With rivals such as Lucent Technologies nipping at its heels, Cisco Systems Inc. Thursday took aim at EMC Corp., extended its reach into storage area networks by acquiring privately-held NuSpeed Internet Systems for about $450 million in stock.
The Maple Grove, Minn. company is a start-up that has been operating in “stealth mode” since its founding in 1999.
will exchange common stock for all outstanding shares and options of NuSpeed. The acquisition will be accounted as a purchase, and Cisco expects to complete the transaction by the first quarter of its fiscal year 2001. In connection with the acquisition, Cisco expects to take a one-time charge of up to 3 cents in conjunction with the deal. The acquisition has been approved by the board of directors of each company.
SANs are used by large organizations to centralize data storage rather than employing many separate storage systems all associated with their servers. SANs allow organizations to store and quickly retrieve data on demand, as well as back up their systems.
The market for SANs is a new one for Cisco. The market is dominated by EMC Corp., but Hewlett-Packard, IBM, Dell Computer, Compaq Computer, Sun Microsystems, and Hitachi Data Systems are all strong players. The development of the market has been stymied as these companies have been wrangling over the development of a standard for fibre channel, the technology used to connect the devices on a SAN.
However, SAN is poised for a growth spurt, according to William Hurley, an analyst with The Yankee Group who follows storage networks.
“The world of storage networks is growing and growing very rapidly,” Hurley said. “Storage data will demand 2X growth in the next year.”
He said SANs are appealing because they unchain storage from a particular server, allowing companies to make discrete business-driven decisions about their computer infrastructures.
Cisco is looking to NuSpeed to provide it with the technology it needs to connect SANs with Internet Protocol (IP) networks, allowing it to offer customers a solution to converge data and storage networks into one infrastructure. The company said NuSpeed’s technology will be utilized in solutions to interconnect storage area networks with metropolitan area networks (MANs), wide area networks (WANs) and local area networks (LANs). Cisco said NuSpeed is a leading company in implementing the iSCSI protocol that provides a way for two disparate networks to communicate.
“This is very intriguing,” said Hurley. “It looks like this could be a very natural fit for Cisco. It weds nicely with the partnership with Brocade Communications.”
Cisco partnered with Brocade Communications in June. Brocade is the largest maker of switches using fibre channel.
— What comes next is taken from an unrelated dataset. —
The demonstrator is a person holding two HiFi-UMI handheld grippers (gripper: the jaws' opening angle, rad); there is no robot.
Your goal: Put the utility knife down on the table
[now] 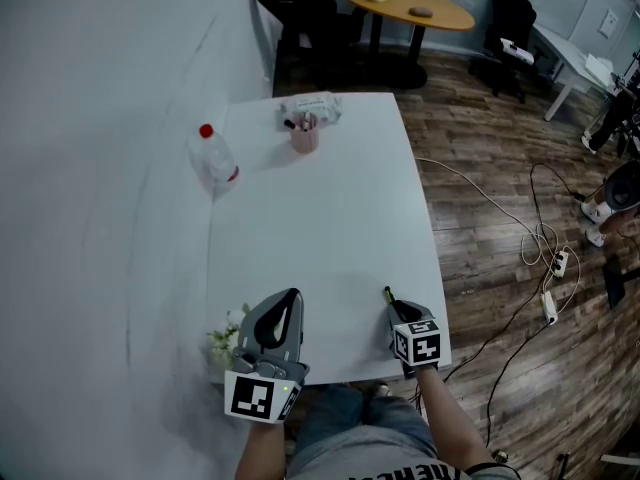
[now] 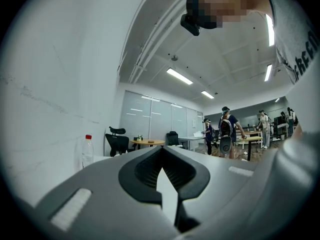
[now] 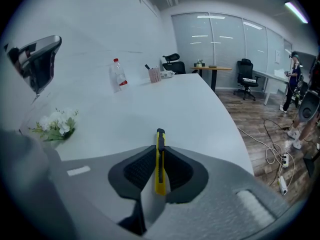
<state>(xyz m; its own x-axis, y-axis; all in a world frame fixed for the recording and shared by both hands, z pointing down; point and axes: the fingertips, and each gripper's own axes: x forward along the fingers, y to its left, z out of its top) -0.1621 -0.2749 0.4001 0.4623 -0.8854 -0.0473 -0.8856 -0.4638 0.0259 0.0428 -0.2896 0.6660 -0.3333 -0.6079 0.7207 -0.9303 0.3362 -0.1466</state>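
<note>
White tabletop (image 1: pixel 330 228) along a white wall (image 1: pixel 100 168). Right claw (image 3: pixel 159 156) clamps the yellow utility knife (image 3: pixel 159 166) on edge btwn its pads, front end poking fwd past the tips, over the tabletop's near edge. Left claw (image 1: pixel 290 298) is closed w/ nothing in it, beside white flowers (image 1: pixel 225 343). Far end: water bottle (image 1: pixel 213 156), pink pen cup (image 1: pixel 305 136).

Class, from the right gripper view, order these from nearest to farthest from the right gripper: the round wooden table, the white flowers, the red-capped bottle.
1. White flowers: close by, at the left.
2. Red-capped bottle: farther back, left, by the wall.
3. Round wooden table: far back, centre-right.
</note>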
“Cisco will gain some sophistication in understanding fibre channel networks,” Hurley said of the acquisition of NuSpeed. However, he noted that taking full ownership of NuSpeed could create some minor problems for Cisco. “There’s a very steep learning curve,” he said. “Doing IP in storage networks is not a mean feat.
Still, Hurley is not too concerned for Cisco. “It won’t blow up,” he said. “At the end of the day, $450 million for Cisco is not an enormous amount of money. It will give them experience in how to manage the transmission layers of SCSI and fibre channel and wed IP to that. Minimally it will be a learning experience for Cisco. But it could add yet another evolutionary step to storage networks.”
“Lucent has yet to make any announcement,” Hurley said. “My feeling is that they are doing things in the background.” He added that Nortel is working with EMC.
NuSpeed Internet Systems, which has 56 employees, will operate in the Enterprise Line of Business led by Cisco Senior Vice President James Richardson. NuSpeed Chief Executive Officer Mark Cree will remain in his post.